» Work order:
Reproduce the entries below exactly, but only from the line containing "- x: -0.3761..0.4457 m" to the line containing "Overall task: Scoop", inclusive.

» Extracted data entries:
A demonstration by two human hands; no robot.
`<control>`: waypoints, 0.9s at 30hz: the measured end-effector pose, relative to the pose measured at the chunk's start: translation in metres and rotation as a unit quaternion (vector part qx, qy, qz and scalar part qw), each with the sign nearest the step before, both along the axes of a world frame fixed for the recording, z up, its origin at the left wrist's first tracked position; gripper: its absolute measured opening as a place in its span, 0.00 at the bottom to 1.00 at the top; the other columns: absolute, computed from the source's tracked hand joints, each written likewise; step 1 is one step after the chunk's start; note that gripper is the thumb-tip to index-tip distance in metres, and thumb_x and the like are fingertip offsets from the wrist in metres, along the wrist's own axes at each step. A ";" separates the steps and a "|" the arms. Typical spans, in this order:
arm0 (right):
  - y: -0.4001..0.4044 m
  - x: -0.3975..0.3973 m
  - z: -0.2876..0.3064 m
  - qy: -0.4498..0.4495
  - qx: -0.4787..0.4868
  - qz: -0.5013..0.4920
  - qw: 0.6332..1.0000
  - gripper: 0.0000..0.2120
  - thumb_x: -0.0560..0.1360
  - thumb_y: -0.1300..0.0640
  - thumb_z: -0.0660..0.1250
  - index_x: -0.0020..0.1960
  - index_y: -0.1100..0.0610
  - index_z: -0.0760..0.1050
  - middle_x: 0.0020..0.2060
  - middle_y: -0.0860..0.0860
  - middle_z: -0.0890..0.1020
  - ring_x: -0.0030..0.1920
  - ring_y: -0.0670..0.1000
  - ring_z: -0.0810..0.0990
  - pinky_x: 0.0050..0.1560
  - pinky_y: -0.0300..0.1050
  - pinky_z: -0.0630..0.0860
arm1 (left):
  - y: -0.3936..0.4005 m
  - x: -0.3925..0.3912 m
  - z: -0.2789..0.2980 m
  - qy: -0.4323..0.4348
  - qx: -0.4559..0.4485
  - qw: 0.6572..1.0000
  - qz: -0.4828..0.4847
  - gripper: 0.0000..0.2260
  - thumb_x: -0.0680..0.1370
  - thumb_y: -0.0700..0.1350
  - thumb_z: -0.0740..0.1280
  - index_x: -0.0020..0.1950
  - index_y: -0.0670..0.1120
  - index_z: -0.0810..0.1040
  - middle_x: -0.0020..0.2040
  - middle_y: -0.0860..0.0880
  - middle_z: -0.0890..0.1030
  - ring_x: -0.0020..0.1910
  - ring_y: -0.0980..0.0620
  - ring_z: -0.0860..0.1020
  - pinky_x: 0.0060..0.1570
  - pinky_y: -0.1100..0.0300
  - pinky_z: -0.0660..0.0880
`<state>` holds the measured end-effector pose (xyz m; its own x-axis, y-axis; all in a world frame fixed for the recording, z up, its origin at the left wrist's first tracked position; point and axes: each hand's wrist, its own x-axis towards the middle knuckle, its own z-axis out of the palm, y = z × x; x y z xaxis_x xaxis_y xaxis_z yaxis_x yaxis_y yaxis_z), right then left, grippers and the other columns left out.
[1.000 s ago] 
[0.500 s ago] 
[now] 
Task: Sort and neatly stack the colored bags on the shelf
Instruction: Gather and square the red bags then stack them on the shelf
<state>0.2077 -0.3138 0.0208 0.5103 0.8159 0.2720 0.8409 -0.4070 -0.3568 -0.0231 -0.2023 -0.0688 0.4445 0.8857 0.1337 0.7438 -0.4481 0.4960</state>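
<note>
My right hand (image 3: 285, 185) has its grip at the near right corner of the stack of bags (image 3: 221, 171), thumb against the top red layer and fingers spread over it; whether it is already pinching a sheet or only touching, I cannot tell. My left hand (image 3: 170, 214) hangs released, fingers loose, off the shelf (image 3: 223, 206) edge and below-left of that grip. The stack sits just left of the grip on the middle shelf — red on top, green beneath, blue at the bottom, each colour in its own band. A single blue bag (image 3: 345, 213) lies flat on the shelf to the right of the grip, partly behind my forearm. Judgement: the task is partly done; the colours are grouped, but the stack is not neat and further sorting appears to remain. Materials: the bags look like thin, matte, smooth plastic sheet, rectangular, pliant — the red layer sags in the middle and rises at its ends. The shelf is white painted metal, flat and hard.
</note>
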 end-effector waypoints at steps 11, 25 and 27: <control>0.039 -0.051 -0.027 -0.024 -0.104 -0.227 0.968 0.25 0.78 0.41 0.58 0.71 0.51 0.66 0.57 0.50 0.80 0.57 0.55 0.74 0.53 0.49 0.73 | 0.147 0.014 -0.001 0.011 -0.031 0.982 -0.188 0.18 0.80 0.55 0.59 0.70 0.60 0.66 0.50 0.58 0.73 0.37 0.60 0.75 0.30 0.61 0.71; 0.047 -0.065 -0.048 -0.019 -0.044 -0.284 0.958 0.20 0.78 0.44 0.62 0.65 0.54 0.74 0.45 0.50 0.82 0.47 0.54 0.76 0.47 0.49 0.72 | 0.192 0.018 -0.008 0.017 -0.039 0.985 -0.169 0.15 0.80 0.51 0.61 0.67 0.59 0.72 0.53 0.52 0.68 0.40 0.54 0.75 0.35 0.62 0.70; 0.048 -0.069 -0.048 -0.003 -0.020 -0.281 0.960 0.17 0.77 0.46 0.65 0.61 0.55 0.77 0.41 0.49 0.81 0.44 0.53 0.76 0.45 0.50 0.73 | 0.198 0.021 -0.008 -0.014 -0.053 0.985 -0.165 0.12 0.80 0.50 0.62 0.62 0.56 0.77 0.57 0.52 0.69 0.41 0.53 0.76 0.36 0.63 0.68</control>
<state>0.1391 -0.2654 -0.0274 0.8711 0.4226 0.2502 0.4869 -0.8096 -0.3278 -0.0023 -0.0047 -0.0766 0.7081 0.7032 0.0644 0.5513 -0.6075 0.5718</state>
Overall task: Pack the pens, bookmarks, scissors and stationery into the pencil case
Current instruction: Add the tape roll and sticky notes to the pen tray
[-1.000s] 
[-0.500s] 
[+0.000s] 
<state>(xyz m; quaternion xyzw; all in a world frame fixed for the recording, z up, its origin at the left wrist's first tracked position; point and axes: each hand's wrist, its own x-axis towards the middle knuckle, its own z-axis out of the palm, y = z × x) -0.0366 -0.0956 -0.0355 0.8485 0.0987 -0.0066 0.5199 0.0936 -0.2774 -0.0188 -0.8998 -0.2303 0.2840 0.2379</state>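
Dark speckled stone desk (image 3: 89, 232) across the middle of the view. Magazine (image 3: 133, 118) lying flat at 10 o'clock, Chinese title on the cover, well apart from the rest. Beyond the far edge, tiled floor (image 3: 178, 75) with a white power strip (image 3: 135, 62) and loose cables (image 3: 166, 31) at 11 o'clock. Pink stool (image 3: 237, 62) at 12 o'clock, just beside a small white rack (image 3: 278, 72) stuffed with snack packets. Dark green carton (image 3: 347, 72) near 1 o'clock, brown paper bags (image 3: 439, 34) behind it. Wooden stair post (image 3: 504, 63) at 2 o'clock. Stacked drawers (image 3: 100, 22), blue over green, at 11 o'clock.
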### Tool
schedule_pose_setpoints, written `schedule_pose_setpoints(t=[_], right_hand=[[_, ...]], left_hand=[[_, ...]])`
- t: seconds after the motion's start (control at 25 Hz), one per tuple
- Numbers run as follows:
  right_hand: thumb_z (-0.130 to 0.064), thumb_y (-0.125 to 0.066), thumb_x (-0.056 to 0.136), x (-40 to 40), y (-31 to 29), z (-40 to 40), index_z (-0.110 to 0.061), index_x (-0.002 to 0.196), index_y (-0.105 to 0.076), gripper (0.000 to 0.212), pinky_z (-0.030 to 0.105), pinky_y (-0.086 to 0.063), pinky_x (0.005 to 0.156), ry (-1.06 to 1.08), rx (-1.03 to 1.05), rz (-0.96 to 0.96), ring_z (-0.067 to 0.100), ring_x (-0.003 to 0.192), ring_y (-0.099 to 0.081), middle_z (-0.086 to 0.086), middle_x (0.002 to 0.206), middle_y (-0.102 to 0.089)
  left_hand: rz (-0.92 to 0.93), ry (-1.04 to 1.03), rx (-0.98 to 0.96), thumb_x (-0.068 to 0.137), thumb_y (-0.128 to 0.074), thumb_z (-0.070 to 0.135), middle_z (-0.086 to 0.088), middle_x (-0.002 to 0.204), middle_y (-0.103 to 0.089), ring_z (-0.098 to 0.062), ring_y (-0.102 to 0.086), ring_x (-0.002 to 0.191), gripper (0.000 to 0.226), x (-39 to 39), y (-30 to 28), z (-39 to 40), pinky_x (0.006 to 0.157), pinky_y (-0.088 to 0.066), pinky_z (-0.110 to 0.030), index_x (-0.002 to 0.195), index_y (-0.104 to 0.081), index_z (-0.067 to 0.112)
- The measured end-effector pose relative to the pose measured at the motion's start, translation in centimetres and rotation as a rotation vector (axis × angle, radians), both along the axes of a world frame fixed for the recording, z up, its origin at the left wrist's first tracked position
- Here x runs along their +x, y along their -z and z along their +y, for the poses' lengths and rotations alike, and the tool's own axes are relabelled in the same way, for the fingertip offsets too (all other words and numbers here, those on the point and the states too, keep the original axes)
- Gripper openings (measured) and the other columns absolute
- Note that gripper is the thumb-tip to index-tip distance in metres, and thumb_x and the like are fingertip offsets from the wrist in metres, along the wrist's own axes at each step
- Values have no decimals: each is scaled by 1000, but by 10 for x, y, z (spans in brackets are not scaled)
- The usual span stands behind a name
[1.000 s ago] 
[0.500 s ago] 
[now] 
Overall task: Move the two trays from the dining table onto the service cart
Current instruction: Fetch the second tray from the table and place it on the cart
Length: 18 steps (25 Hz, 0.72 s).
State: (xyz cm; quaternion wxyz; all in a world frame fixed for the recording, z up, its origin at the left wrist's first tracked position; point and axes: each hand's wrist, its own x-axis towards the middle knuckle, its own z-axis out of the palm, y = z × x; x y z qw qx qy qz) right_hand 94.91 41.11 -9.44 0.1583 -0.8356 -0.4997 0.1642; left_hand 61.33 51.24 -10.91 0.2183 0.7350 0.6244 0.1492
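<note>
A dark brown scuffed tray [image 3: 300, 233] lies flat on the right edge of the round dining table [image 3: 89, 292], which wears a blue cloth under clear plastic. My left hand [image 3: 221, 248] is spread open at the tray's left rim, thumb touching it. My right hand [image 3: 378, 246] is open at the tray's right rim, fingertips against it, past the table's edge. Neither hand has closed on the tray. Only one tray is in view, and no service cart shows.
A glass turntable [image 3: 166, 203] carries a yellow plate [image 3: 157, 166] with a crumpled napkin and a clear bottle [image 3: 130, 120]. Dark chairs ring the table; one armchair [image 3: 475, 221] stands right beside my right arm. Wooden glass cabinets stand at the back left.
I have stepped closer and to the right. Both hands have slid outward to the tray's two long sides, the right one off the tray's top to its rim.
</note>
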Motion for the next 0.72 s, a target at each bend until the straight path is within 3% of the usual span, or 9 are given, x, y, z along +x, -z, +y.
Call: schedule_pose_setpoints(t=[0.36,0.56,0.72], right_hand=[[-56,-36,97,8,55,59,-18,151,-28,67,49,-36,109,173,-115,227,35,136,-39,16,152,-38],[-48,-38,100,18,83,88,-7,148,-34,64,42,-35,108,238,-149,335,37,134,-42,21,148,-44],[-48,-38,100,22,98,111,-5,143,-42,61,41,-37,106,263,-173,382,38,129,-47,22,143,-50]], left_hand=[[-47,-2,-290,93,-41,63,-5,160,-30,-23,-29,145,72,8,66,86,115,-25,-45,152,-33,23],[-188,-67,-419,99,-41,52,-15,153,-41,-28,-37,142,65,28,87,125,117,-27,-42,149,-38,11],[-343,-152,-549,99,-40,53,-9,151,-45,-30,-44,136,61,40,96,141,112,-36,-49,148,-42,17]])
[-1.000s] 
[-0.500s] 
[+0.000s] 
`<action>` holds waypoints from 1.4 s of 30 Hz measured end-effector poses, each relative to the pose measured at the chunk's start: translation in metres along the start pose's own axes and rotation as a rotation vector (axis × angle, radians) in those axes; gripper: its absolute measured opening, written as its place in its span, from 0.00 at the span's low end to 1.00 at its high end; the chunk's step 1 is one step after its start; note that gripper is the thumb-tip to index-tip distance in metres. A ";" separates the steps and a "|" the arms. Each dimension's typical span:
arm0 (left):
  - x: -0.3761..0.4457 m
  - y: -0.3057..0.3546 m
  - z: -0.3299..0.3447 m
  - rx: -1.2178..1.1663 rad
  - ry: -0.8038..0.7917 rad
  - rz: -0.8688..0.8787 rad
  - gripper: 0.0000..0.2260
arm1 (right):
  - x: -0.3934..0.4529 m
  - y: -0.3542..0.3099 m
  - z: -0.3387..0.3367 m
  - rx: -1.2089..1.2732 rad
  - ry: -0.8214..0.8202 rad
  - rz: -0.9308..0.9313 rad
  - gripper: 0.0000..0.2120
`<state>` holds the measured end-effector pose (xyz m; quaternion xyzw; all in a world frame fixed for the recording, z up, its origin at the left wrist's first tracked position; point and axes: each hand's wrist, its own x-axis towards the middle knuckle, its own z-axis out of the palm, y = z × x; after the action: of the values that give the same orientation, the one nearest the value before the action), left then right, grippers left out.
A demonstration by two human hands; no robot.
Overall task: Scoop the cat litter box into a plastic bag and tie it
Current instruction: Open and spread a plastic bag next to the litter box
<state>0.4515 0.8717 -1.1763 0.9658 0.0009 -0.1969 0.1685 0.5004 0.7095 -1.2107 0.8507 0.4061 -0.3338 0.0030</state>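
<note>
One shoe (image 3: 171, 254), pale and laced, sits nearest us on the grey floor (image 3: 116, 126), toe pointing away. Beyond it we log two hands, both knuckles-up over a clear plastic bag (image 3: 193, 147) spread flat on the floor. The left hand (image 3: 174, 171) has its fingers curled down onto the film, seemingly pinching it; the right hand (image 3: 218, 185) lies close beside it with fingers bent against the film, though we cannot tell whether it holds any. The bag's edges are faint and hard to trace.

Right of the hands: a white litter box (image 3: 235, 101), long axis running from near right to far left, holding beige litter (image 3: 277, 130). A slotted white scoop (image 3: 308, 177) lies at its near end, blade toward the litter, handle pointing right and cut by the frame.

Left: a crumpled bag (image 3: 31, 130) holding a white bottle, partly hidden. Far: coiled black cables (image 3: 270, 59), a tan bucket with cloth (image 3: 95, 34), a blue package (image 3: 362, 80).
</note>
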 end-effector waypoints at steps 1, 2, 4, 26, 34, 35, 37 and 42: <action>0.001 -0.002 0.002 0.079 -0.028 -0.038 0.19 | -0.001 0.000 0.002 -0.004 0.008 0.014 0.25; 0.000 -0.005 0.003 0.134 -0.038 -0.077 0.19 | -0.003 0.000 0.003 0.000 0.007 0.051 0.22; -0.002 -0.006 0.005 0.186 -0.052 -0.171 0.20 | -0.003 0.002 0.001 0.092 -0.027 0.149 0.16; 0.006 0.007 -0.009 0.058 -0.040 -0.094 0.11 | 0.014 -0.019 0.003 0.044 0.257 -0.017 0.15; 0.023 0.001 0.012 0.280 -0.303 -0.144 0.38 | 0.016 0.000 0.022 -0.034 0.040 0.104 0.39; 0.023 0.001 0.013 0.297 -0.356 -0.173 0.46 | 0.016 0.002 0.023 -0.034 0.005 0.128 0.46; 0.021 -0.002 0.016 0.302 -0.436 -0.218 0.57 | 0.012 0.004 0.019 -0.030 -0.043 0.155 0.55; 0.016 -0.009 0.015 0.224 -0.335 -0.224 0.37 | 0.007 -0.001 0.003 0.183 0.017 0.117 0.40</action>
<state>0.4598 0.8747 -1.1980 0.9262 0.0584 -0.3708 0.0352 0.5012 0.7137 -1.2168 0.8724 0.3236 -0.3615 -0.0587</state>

» Task response:
  - x: -0.3761..0.4457 m
  - y: -0.3057..0.3546 m
  - z: -0.3299..0.3447 m
  - rx: -1.2178..1.1663 rad
  - ry: -0.8038..0.7917 rad
  - rz: -0.8688..0.8787 rad
  - gripper: 0.0000..0.2260
arm1 (right):
  - x: -0.3934..0.4529 m
  - y: -0.3542..0.3099 m
  - z: -0.3387..0.3367 m
  - rx: -1.2089..1.2732 rad
  - ry: -0.8214..0.8202 rad
  - rz: -0.9308..0.9313 rad
  - gripper: 0.0000..0.2120
`<state>` holds the measured end-effector pose (xyz m; quaternion xyzw; all in a world frame fixed for the recording, z up, its origin at the left wrist's first tracked position; point and axes: each hand's wrist, its own x-axis towards the middle knuckle, its own z-axis out of the palm, y = z × x; after the action: of the values that give the same orientation, the one nearest the value before the action), left then right, grippers left out.
A demonstration by two human hands; no robot.
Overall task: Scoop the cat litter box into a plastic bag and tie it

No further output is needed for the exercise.